The most serious charge against the Serb and Yugoslav leaders
was "crimes against humanity." The term originated in the
Preamble to the 1907 Hague Convention, which codified the
customary law of armed conflict. In 1915, the Allies accused
the Ottoman Empire of crimes against humanity. Thirty years
later, in 1945, the United States and other Allies incorporated
it in the Nuremberg charter, which served as the corpus juris
for levying charges against
Nazi leaders following World War II. Crimes against humanity
encompass
a wide range of abominable acts--mass murder, extermination,
enslavement, deportation--committed against civilians on a
large scale. The charge of crimes against humanity also places
an onus on all governments to arrest anyone indicted for such
a crime. In effect, a person who commits crimes against humanity
is, like the pirate or slave trader before him, hostis humani
generis, an enemy of all humankind--over whom any state could
hold criminal jurisdiction.
If Slobodan Milosevic and his co-defendants faced serious
charges, punishable with life imprisonment, for their actions
in Kosovo, Graham Blewitt and his investigators also had some
serious investigative work ahead of them. In effect, they
had to prove, beyond a shadow of a doubt, that the crimes
committed by Yugoslav forces against civilians in villages
like Mala Krusa were not just an accident but had been planned
and were widespread and systematic. "In the absence of direct
evidence of a plan to massacre these people," Blewitt explained,
"we have to rely on circumstantial evidence. So proving patterns
is important. We have to demonstrate that the tactics used
by Yugoslav military, police, and paramilitary units in, say,
village A were the same as those in village B on or about
the same day and thereafter in village C and village D. We
don't have to prove every single murder, or every single massacre,
we just need to select a sample of these so that we can prove
a pattern of killing and destruction aimed against civilians."

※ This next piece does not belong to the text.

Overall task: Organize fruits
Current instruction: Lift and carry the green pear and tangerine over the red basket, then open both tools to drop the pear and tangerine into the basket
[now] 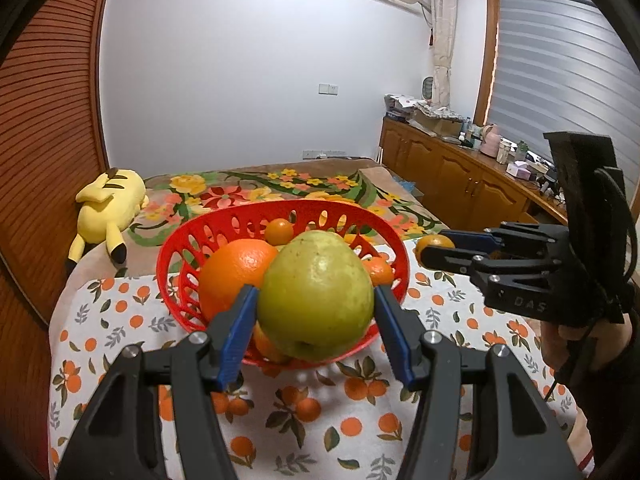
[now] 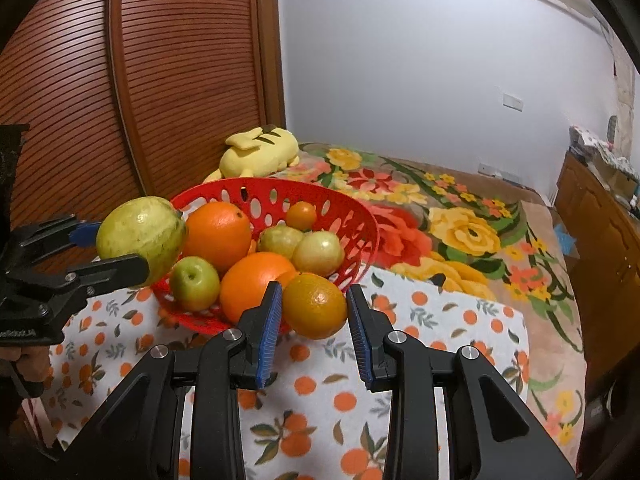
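Our left gripper [image 1: 316, 312] is closed on a large green pear [image 1: 314, 296], the blue pads [image 1: 240, 332] pressing its widest part from either side, with the fruit carried off the cloth. Straight ahead of those fingers sits the red basket [image 1: 180, 240], its near rim just beyond and below the pear, a big orange [image 1: 236, 276] lying inside to the left of our line.

Our right gripper [image 2: 314, 312] clamps a small orange [image 2: 314, 306] between its pads [image 2: 270, 328], also lifted; the basket rim lies directly in front of it and slightly left, already holding oranges, a green apple [image 2: 195, 283] and two pale round fruits [image 2: 304, 250].

To finish this step well, we judge the pear should go in first or well apart from the other hand, since both tools crowd the same near rim. We carry each fruit over the rim, lower it until it rests on the pile or basket floor, then ease the fingers apart. Dropping from height risks the pear rolling off the heap; the gap at the basket's far side, ahead of the right gripper, looks the safer spot.

The patterned tablecloth [image 2: 460, 320] under the basket could slide if we nudge the rim.
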The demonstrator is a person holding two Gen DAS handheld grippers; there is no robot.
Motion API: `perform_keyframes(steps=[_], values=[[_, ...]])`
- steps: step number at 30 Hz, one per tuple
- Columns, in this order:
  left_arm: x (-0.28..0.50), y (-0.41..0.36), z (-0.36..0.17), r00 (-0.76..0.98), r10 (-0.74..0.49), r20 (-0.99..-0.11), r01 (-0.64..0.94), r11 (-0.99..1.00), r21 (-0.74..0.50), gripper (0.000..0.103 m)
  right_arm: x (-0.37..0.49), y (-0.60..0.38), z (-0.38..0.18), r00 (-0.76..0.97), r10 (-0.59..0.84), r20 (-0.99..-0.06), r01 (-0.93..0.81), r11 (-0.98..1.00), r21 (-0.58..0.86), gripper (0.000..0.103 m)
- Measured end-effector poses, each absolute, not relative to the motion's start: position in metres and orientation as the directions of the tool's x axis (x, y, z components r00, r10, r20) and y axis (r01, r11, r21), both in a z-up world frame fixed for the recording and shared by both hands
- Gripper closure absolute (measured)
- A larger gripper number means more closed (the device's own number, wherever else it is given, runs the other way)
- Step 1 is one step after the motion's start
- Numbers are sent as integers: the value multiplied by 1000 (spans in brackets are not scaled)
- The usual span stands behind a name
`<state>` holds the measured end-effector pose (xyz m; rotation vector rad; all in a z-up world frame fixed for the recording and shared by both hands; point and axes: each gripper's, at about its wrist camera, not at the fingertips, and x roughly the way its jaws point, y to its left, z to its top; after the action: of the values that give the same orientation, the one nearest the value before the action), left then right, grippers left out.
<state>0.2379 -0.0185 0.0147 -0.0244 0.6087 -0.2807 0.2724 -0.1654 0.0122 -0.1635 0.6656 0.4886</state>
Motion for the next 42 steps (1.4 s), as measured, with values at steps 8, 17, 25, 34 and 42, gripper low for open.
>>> perform_keyframes(steps=[8,17,25,34,42], values=[[255,-16,14,784,-269,-559,251,962,-110,46,300,-158,3,665,371,-648,-484,875,5,71],[280,-17,11,779,-268,-567,252,962,-108,46,322,-151,-6,638,398,-659,-494,868,46,56],[309,-25,7,764,-269,-586,260,960,-102,45,317,-161,-5,643,404,-650,-486,872,61,55],[333,-36,4,753,-259,-605,262,961,-86,45,301,-167,0,660,409,-630,-487,872,55,55],[353,-47,-4,724,-232,-649,253,965,-63,45,288,-168,4,667,409,-622,-490,870,46,55]])
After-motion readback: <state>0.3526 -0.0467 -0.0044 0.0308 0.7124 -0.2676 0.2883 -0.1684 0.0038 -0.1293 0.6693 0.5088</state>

In building their case of crimes against humanity, the prosecution
will need to go back to the late 1980s when the Serbs began
targeting Kosovar Albanians by removing them from all public
employment. It started with the dismissal of ethnic Albanian
doctors, lawyers, and public officials, Blewitt noted. "And
then you add to that the fact that rapes and assaults and
beatings and torturings over a period of time had been taking
place, culminating in the ultimate attack on the population
there. People were actually killed, their homes were robbed
and destroyed. And all of that we can bring in one charge
of persecution."
Blewitt's most difficult task in Kosovo would be establishing
"command responsibility"--namely,
that Milosevic and the co-accused had either ordered or, having
known that crimes were taking place, had "failed to take all
necessary and reasonable measures" to prevent or repress subordinates
from committing such acts. Establishing chain of command in
Kosovo would require real gumshoe work. And to make their
case hold, the Tribunal's prosecutors would need to gather
three kinds of evidence: testimonial, physical, and documentary.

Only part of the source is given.